_Task item_.
Take the material below and reproduce, word for word, only the lines from the line with "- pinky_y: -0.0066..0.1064" through the line with "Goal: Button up".

_Material for the task_.
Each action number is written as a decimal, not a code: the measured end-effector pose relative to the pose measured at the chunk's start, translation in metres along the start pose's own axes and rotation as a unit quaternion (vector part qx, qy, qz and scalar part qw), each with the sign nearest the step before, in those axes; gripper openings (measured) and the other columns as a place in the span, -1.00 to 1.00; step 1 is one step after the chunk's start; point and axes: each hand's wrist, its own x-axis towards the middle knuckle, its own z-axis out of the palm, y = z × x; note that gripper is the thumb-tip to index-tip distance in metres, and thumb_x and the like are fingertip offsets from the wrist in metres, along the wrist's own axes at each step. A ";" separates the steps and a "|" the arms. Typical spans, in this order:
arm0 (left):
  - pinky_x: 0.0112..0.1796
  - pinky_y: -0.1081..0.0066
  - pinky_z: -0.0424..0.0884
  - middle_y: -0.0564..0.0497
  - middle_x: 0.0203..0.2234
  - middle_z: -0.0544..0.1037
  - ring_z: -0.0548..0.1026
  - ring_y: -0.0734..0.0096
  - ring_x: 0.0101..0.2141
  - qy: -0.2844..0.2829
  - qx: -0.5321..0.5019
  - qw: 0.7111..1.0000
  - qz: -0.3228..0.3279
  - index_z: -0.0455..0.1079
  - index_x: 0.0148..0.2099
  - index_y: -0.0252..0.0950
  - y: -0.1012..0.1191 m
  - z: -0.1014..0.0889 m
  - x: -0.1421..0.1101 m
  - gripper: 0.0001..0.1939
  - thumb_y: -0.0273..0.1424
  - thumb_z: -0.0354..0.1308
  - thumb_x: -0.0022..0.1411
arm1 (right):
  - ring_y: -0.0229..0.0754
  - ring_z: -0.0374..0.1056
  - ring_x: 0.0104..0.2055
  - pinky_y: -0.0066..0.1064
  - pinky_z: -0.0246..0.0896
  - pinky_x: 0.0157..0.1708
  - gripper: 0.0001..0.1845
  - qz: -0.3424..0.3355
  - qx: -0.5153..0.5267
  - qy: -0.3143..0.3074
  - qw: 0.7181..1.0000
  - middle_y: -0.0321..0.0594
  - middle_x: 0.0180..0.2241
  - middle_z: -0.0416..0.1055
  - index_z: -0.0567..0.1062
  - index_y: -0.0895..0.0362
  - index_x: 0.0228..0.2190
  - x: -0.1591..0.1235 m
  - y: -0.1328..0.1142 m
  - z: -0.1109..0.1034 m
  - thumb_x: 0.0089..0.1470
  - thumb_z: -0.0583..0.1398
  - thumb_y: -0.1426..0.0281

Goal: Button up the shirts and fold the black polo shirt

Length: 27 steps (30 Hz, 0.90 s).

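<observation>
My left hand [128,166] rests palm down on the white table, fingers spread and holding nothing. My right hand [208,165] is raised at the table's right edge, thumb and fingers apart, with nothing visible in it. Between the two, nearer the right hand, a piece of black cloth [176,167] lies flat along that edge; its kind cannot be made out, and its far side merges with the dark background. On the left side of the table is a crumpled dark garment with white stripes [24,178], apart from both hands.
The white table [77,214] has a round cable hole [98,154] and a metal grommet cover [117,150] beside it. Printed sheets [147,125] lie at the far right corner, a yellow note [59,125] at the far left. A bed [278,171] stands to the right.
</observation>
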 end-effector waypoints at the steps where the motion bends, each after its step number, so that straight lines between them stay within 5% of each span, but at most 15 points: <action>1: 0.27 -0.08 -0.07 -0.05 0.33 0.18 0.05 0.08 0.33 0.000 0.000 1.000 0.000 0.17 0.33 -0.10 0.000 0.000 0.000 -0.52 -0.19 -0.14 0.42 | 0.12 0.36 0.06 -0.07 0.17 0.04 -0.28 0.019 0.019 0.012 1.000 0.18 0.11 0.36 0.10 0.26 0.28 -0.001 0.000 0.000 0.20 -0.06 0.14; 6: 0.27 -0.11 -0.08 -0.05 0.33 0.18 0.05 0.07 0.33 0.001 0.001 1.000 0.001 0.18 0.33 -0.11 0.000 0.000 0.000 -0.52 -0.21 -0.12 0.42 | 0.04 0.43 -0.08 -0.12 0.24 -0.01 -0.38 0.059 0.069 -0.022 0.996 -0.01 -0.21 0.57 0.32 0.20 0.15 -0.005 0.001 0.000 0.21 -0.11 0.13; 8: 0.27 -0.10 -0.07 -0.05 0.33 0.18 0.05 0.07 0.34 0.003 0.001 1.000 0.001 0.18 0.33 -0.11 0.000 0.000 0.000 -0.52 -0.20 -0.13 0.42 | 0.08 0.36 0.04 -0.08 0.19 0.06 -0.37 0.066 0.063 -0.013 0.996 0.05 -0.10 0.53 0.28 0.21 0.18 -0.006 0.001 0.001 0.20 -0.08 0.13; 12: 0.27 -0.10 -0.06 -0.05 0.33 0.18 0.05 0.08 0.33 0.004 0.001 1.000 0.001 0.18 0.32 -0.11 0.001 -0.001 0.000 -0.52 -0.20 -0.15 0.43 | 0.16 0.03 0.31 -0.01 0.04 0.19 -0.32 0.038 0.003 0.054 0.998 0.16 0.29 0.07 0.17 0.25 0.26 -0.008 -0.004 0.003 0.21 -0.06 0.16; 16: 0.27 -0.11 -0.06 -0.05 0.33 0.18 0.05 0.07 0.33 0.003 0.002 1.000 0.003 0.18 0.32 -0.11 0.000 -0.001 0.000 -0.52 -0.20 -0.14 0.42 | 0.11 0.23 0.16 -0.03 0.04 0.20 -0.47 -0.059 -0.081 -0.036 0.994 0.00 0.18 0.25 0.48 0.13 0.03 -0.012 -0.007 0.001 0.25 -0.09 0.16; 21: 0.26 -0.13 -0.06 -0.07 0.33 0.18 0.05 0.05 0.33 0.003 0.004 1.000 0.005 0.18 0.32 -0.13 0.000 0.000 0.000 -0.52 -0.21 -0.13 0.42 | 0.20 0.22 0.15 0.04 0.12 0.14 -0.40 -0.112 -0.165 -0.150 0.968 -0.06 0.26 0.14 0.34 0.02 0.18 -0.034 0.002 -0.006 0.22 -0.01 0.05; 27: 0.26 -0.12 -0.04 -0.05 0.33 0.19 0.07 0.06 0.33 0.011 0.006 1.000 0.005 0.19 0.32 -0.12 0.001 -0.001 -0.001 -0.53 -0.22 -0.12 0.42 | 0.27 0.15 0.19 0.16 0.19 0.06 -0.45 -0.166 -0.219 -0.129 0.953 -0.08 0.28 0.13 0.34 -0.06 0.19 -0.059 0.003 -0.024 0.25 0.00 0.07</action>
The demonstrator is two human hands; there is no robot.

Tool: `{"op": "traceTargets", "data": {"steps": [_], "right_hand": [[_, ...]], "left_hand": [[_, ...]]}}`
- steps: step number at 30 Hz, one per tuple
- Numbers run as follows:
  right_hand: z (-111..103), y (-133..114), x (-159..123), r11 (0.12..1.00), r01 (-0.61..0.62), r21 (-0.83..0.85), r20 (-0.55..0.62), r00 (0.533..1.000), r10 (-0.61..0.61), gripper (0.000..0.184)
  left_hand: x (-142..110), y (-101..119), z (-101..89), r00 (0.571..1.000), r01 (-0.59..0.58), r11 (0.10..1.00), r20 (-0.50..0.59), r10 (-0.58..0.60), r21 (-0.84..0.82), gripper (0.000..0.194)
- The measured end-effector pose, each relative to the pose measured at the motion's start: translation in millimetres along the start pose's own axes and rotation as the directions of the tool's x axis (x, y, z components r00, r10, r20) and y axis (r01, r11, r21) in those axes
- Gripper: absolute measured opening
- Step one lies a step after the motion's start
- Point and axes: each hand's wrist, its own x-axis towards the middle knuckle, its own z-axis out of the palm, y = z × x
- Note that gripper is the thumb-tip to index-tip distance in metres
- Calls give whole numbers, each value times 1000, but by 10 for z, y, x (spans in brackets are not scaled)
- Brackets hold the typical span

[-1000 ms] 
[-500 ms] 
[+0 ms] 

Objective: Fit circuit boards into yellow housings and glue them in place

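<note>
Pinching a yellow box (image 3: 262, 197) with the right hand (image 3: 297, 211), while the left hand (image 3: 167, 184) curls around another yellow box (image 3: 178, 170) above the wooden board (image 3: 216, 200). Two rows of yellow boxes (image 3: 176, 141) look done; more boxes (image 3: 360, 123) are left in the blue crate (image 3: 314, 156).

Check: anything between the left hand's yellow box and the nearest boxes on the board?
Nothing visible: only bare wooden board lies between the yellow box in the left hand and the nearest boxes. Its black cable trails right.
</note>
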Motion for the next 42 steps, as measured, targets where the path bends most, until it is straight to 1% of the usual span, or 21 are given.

_Response to this task_.
  - pinky_y: -0.0066..0.1064
  - pinky_z: -0.0246..0.0896
  - pinky_x: 0.0157..0.1708
  - gripper: 0.0001..0.1845
  - qz: -0.3424..0.3355
  - qx: -0.5153..0.5267
  - qy: -0.3143..0.3074
  - qw: 0.7181..1.0000
  - middle_y: -0.0321..0.0594
  - middle_x: 0.0180..0.2241
  - middle_z: -0.0416..0.1055
  - index_z: -0.0567..0.1062
  - index_y: -0.0895..0.0362
  - index_x: 0.0228..0.2190
  - x: -0.1591..0.1235 m
  - y: -0.1328..0.1142 m
  - z: -0.1109..0.1034 m
  - thumb_x: 0.0089..0.1470
  - thumb_z: -0.0583..0.1398
  - thumb_y: -0.1426..0.0281

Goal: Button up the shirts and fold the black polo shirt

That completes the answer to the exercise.